Implementing virtual list view with variable row heights

For an immediate mode UI framework

2025.10

I want to talk about how I implemented a virtual list view for shi•rei, the immediate mode GUI framework I'm working on.

A few weeks ago, this episode of the Wookash Podcast came out, where the subject was immediate mode UI.

Near the very end, there was a question about things that are challenging to implement in immediate mode, and one of the things that came up was a virtual list where the items do not all have the same height.

The following is a 1-minute clip of the conversation:

At the time, I was in the middle of tackling this exact problem for shirei so I left a comment on Twitter mentioning that, and sort of promising to write up about it if I manage to get it working.

I see around 2:54:00 you discuss what is essentially a virtual list where items inside are of variable height

Interestingly that is something I am trying to tackle right now.

If it works out it might be worth writing up about it

— Hasen Judi (@Hasen_Judi) October 13, 2025

I think I have it mostly figured out, so this article is the writeup I promised!

Demo

So first of all, let me show you a couple of demos:

(1) Loading and displaying a large text file (200MB):

(2) Loading a directory with hundreds of images and scrolling through them:

Background

shi•rei is an immediate mode style UI framework where you build the UI by laying out flex-box like containers (recursively) as rows or columns.

The way you build the UI is by creating a new container, setting properties on it, adding child containers to it, then closing it.

Container sizing goes through two passes:

Intrinsic size is computed recursively from bottom to top. When you close a container, we compute its intrinsic size right away by iterating on its children, collecting their sizes on both dimensions, adding padding and gaps.

It's a bit more complicated due to wrapping, but hopefully you get the idea.

Extrinsic sizing works the opposite way. It goes top down. We cannot apply extrinsic sizing to a container unless it has been applied to its parent container first.

This means, extrinsic sizing can only be applied after all the UI elements for this frame have been laid out.

Scrolling

It's possible for the content size to exceed the container size, specifically, when the container has a max size.

By default, content that overflows can still be rendered; it just won't affect the sizing process.

If the clip flag is set, the content will be clipped, and the only way to bring them to view is to "scroll" the container.
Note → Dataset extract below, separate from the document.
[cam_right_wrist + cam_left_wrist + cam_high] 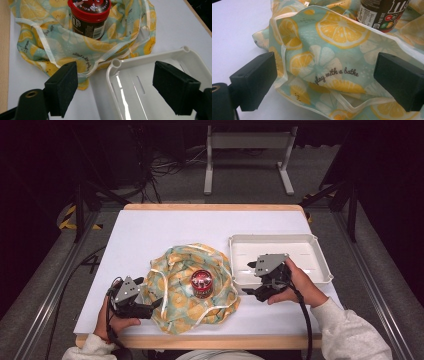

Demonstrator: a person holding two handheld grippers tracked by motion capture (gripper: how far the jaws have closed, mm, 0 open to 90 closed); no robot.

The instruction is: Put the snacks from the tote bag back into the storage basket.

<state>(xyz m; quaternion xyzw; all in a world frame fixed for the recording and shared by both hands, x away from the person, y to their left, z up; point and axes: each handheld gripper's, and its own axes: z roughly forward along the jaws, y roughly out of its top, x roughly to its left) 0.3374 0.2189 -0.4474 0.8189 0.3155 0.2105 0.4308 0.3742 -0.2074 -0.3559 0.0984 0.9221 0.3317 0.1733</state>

While the API is immediate mode, containers do have state that persists across frames if they have the same id.

Container ids are assigned automatically based on the containers position in the tree, but the caller has the option to set their own id.

One of the state variables that persists across frames is the scroll offset.

We also have a scrollbar widget that can reflect the scroll offset and control it. Note that the widget is implemented in "user space". Anyone can implement their own scrollbar. All the data and APIs needed to implement such a widget are available for anyone to use.

Here's a video showing two containers with text content being scrolled. The demo also shows a list view with dummy items getting scrolled, along with a scrollbar.

Just to make sure there's no confusion: the video above does not show a virtual list container. It's just the default mechanism where a container can have content larger than its size and it has a scroll offset.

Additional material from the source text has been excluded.